Bulletin Vert no 461
novembre — décembre 2005

ZÉRO

par Denis Guedj.

Robert Laffont, 2005.

Prix : 20 €.

 

Denis Guedj, mathématicien de formation, enseigne l’histoire des sciences et l’épistémologie. Il a déjà publié plus d’une dizaine d’ouvrages dont Le théorème du perroquet, La Méridienne, Les Cheveux de Bérénice, L’empire des nombres, Le mètre du Monde. L’idée est toujours la même : raconter l’histoire (romancée) d’une aventure scientifique, le plus souvent mathématique. Mission impossible diront certains ! Pas pour Denis Guedj !

Zéro est son dernier roman. On pourrait le placer dans la lignée actuellement fertile du roman historique. Mais il me semblerait plus judicieux de parler de roman épistémologique. En effet l’épine dorsale du roman n’est ni un personnage, ni une civilisation ou une période historiquement marquante, mais l’évolution du concept de nombre et des problèmes liés à son écriture. L’apparition, l’invention du zéro est un des moments clés de cette évolution.

Les étapes choisies par Denis Guedj sont au nombre de quatre :

  • La Mésopotamie des Sumériens (3000 ans avant J.-C.)
    Les calculus, c’est-à-dire les cailloux et autres objets dont on se servait pour compter, deviennent des signes écrits.
  • Ur (2000 ans avant J.-C.)
    De l’écriture des mots on passe à l’écriture des sons et concurremment apparaît une première écriture des nombres à l’aide d’un nombre limité de signes (chiffres), la position de chaque chiffre dans l’écriture du nombre étant déterminante.
  • Babylone (500 ans avant J.-C.)
    La numération de position (écriture d’un nombre avec des chiffres) pour être fonctionnelle nécessite de pouvoir « marquer » d’un symbole spécifique l’absence, le vide à telle ou telle position. Ce symbole spécifique est la première apparition du zéro.
  • Bagdad au IXe siècle de notre ère
    Venant d’Inde, nos neuf chiffres 1, 2, 3, …, 9 font leur apparition. Enfin « deux » par exemple n’était plus représenté par deux « un » accolés, mais a droit à un signe spécifique « 2 » et ces signes ne sont plus simplement des lettres de l’alphabet, utilisés pour écrire les mots. Apparaît aussi à cette époque ce petit « o » pour désigner l’absence, pour distinguer 36 de 306. Tout était là : il fallait savoir marquer le vide : 36, 306, 306 084, … Le système de numération de position, avec ses dix chiffres, était au point et on pouvait écrire tous les nombres du monde et effectuer de façon aisée les quatre opérations.

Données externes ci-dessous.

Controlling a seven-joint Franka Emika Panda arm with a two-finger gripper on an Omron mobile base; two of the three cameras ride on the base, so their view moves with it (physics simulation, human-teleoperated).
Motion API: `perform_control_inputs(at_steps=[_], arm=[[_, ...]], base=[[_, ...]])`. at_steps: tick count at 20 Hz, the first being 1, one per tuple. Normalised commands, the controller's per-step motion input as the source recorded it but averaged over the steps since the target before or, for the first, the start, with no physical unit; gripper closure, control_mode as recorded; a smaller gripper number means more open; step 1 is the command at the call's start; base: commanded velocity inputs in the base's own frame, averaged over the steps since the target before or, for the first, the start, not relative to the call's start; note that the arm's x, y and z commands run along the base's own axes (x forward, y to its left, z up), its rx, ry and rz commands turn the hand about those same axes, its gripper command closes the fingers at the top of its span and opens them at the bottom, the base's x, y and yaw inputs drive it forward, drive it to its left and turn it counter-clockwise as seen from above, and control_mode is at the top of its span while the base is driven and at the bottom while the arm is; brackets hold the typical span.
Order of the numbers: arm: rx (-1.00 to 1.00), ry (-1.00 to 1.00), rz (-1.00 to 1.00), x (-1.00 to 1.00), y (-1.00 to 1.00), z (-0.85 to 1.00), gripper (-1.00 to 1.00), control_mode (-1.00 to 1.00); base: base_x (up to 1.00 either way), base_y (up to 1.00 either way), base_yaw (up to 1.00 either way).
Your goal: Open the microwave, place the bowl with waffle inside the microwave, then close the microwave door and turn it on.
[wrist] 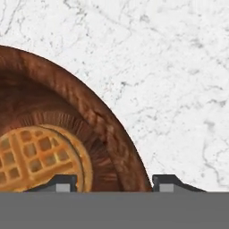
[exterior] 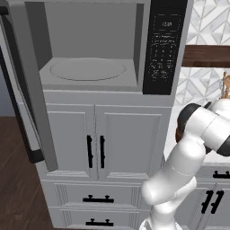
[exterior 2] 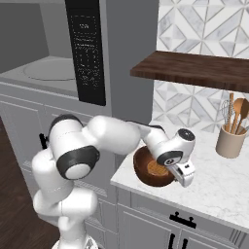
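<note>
The microwave (exterior: 87,69) stands with its grey cavity and round turntable exposed. The microwave door (exterior: 27,90) is swung wide to the left, its black bar handle (exterior: 18,117) facing outward. On the marble counter, right of the microwave, sits the bowl with waffle (exterior 2: 146,175). My gripper (exterior 2: 181,176) is down at the bowl's right rim. In the hand view the gripper (wrist: 116,183) is open, and the wooden rim (wrist: 67,94) passes between the two fingertips: one stands over the waffle (wrist: 36,156), the other just outside the bowl.
A tan utensil crock (exterior 2: 230,141) stands on the counter (exterior 2: 219,189) at the back right, under a dark wooden shelf (exterior 2: 194,68). The black keypad panel (exterior: 164,45) is on the microwave's right side. Grey cabinet doors and drawers (exterior: 96,150) lie below.
</note>
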Motion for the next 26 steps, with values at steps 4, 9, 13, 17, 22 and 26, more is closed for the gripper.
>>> perform_control_inputs(at_steps=[4,9,13,17,22,26], arm=[[0.0,0.0,0.01,-0.02,0.0,-0.23,1.0,-1.0],[-0.06,0.0,0.0,-0.28,0.13,-0.41,1.0,-1.0],[-0.12,0.02,0.0,-0.28,0.46,-0.47,1.0,-1.0],[-0.02,0.03,-0.03,-0.28,0.49,-0.11,1.0,-1.0],[0.08,-0.09,-0.09,-0.4,0.61,0.1,1.0,-1.0],[0.16,-0.14,-0.16,-0.48,0.61,0.29,1.0,-1.0]], base=[[0.0,0.0,0.0],[0.0,0.0,0.0],[0.0,0.0,0.0],[0.0,0.0,0.0],[0.0,0.0,0.0],[0.0,0.0,0.0]])
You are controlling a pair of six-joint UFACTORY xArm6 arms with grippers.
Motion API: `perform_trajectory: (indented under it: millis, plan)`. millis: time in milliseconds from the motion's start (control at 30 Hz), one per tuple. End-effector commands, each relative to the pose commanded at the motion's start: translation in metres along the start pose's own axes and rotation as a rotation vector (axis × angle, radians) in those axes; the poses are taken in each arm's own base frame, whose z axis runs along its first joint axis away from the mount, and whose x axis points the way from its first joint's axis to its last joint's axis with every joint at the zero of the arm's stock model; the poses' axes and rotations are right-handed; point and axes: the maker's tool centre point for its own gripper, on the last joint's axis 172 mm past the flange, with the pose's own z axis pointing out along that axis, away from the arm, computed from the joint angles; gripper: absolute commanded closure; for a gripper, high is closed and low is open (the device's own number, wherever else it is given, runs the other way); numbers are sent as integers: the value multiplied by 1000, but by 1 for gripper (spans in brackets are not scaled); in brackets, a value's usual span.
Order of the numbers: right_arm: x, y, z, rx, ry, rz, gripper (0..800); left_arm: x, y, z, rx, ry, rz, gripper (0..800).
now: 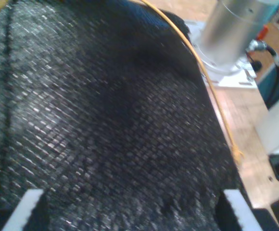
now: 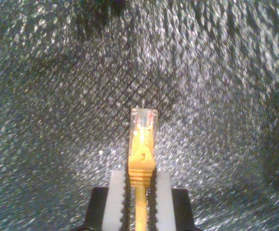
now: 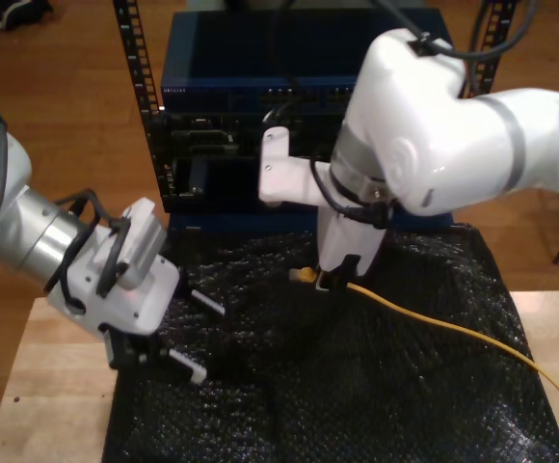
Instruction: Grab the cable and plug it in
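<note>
Cable pinched between the pads of my second end effector, its clear plug jutting past the fingertips above the black bubble sheet. In the exterior view the cord runs off toward the right, across the wooden surface. My first end effector hangs spread wide over the sheet at that view's left, holding nothing.

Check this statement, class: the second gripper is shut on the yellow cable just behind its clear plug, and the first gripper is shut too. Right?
Not quite. My second gripper does clamp the cable behind its plug, but my first gripper is open, jaws wide apart over the black mat, as the first wrist view shows.
</note>
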Motion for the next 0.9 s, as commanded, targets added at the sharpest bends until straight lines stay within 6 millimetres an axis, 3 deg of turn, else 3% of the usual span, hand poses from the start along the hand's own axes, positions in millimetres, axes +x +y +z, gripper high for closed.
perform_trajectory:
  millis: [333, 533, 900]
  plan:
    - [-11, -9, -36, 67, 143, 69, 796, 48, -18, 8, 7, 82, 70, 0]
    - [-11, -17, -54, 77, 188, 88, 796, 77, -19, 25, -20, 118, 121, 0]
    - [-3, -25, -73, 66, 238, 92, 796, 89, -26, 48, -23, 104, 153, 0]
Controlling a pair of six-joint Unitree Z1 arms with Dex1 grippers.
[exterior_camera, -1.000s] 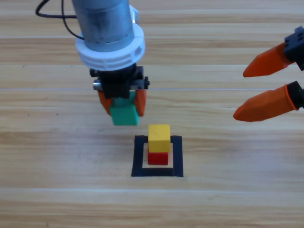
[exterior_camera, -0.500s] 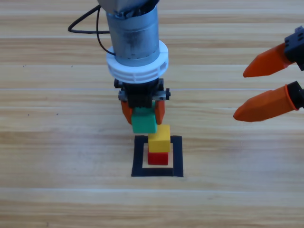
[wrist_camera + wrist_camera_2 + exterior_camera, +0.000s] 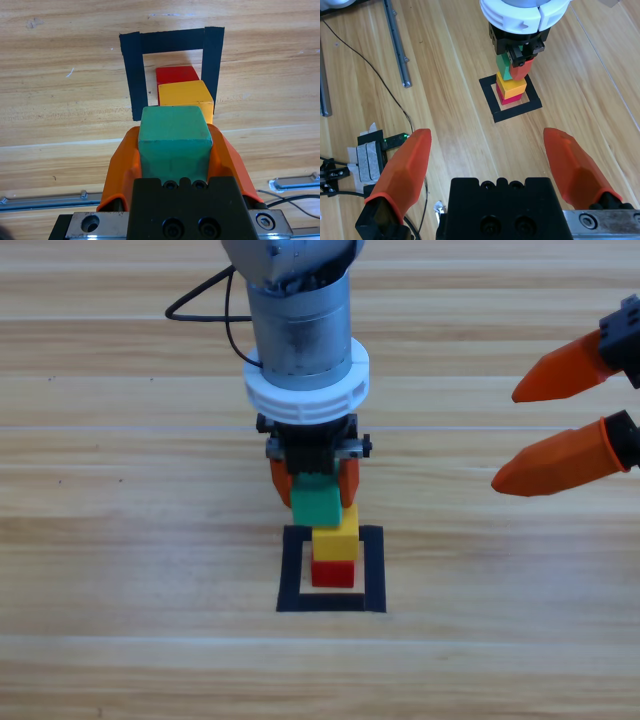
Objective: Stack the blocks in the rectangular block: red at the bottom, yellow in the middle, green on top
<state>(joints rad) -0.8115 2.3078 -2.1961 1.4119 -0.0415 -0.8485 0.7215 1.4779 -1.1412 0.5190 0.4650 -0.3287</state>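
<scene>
While left gripper (image 3: 316, 483) pinching green (image 3: 316, 504), yellow (image 3: 338, 540) atop red (image 3: 333, 573) inside rectangular block (image 3: 294, 570).

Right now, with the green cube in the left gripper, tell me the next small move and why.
Probably shift the left gripper a little further over the taped black outline before lowering. It is shut on the small teal-green cube, which in the high and left wrist views does not look squarely over the small yellow cube resting on the small red cube. The right gripper waits open at the right edge.

light: bright, even | shadows: soft (faint) | blur: none
</scene>
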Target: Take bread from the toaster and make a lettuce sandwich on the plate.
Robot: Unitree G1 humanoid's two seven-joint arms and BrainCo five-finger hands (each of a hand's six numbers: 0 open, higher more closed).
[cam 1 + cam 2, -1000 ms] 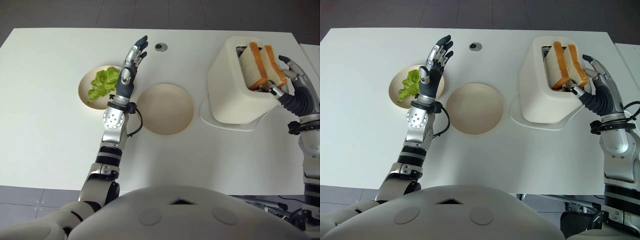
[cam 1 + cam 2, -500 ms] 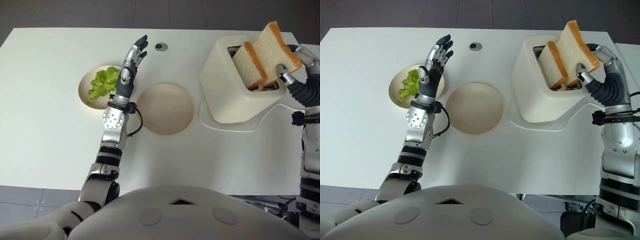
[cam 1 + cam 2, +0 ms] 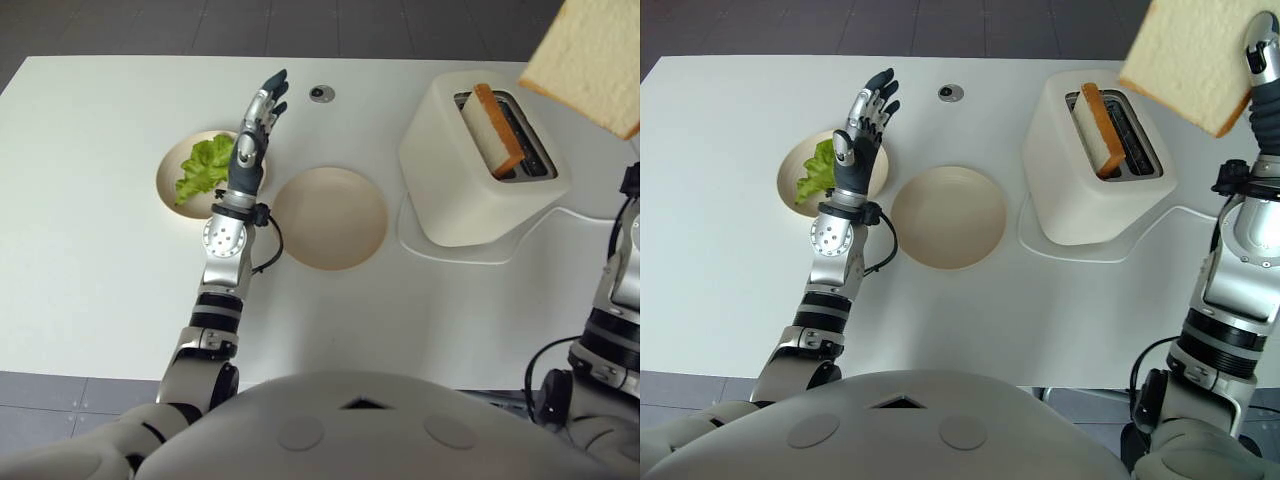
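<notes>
Two slices of bread are the focus. The raised slice [image 3: 1188, 62] hangs high above the table [image 3: 730, 290], up and to the right of the toaster [image 3: 1080, 195] and well clear of it. The right hand [image 3: 1262, 52] pinches its right edge, fingers closed on the crust. The second slice [image 3: 1097, 132] stands upright in the toaster slot nearer the plate, its upper half protruding. The toaster sits on the right of the table, a white cord curving round its base. The plate [image 3: 948, 217] lies at centre, bare, just left of the toaster. Touching its left rim is a smaller dish [image 3: 788, 188] holding the lettuce [image 3: 818, 168]. The left hand [image 3: 858, 125] is upright over that dish's right edge, fingers almost straight and slightly spread, grasping nothing. Beyond it, a small round fitting [image 3: 951, 93] is set in the tabletop.
</notes>
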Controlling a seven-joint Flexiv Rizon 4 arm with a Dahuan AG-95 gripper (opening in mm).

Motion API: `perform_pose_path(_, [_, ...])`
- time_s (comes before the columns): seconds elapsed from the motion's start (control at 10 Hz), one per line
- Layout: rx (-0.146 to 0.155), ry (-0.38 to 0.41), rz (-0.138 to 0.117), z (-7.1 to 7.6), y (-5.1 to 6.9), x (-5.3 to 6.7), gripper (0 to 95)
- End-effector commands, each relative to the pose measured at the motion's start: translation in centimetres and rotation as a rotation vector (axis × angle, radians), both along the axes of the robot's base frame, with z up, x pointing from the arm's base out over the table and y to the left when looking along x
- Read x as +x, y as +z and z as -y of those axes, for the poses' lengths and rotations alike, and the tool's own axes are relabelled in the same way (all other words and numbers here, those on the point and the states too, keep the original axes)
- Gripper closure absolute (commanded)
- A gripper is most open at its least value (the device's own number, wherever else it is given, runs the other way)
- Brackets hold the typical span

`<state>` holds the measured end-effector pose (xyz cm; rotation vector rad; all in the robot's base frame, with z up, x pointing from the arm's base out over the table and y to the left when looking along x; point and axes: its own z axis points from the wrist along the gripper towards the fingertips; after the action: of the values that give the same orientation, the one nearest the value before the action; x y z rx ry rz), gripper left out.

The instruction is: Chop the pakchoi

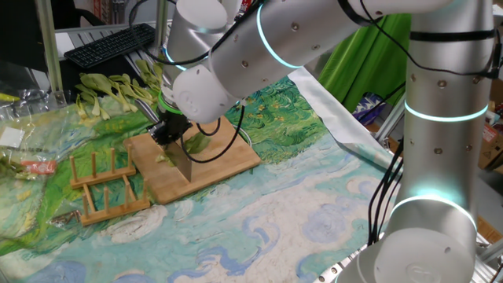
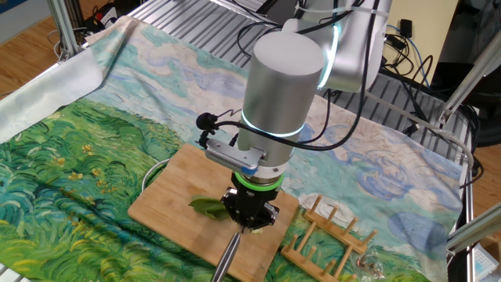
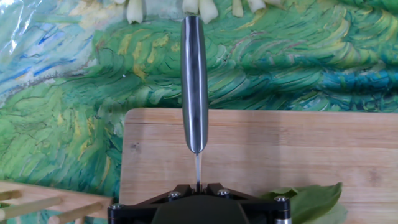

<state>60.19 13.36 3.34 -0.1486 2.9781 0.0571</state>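
Gripper [image 2: 250, 213] clamped on knife [image 3: 194, 81], pointing down at board [image 1: 228, 161]; pakchoi [image 2: 207, 206] leaf just beside it.

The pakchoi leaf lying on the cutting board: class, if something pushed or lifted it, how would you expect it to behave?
The pakchoi looks thin and flat, so it is probably floppy and light. On the smooth cutting board it would likely slide rather than roll. Pressed by the knife in the gripper, it may shift.
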Motion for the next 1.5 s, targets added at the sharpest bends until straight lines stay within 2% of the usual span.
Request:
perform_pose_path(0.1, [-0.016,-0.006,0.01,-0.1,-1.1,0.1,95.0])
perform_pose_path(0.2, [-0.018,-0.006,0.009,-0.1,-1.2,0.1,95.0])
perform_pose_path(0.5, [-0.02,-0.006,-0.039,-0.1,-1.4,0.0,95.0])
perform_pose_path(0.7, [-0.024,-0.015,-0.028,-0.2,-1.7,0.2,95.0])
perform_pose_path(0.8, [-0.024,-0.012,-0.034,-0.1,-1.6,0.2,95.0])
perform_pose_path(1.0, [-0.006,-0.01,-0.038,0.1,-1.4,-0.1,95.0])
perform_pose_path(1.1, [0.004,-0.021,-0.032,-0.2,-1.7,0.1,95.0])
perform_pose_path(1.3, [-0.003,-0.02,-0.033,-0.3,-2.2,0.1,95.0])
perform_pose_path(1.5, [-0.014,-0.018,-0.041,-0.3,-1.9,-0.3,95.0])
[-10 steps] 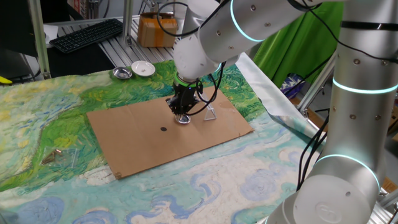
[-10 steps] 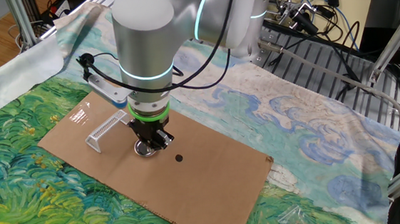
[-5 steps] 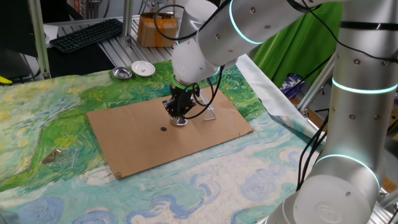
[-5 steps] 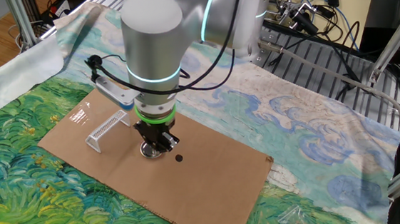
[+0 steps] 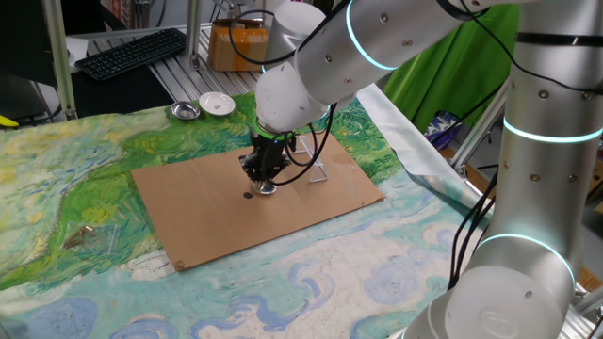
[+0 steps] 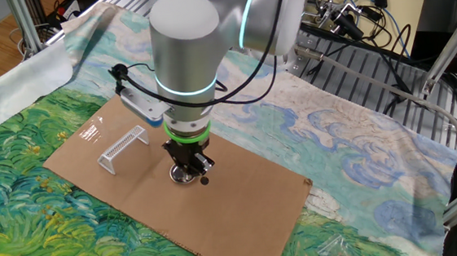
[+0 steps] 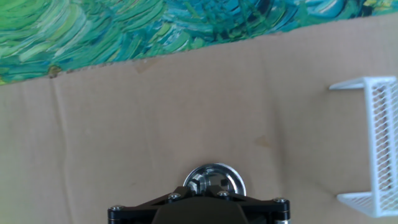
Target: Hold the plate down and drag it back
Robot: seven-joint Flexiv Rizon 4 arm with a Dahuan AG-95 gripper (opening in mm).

Ces quatre chapitres, ces quatre grandes étapes sont encadrés par un premier chapitre qui se passe juste avant l’invasion de l’Irak par les armées américaines et anglaises et la destitution de Saddam Hussein, et un dernier chapitre qui se passe juste après cette invasion et qui prend acte du carnage humain et culturel de celle-ci. Ces deux chapitres se situent dans le contexte de fouilles archéologiques et du sac du musée de Bagdad.

Si l’unité de temps est loin d’être respectée puisqu’on circule sur une cinquantaine de siècles, l’unité de lieu est, quant à elle, très forte : nous sommes en Mésopotamie, entre les deux fleuves, entre le Tigre et l’Euphrate. C’est un des creusets de notre civilisation et c’est en particulier l’un des creusets de l’arithmétique.

L’unité du roman est renforcée par la présence d’« une » femme, Aémer, qui traverse les six chapitres sous la forme de cinq Aémer historiquement différentes, mais il s’agit toujours d’une femme séduisante, intelligente, cultivée, libre, amoureuse.

Zéro se lit d’un trait « comme un roman » et on en sort en ayant beaucoup appris sur la vie et les mathématiques.

N.D.L.R. Comme l’a montré Charles Cros, on peut écrire tous les entiers naturels avec un système de numération de position sans zéro (cf. l’article de Roger Cuppens dans le Bulletin no 434 de mai-juin 2001).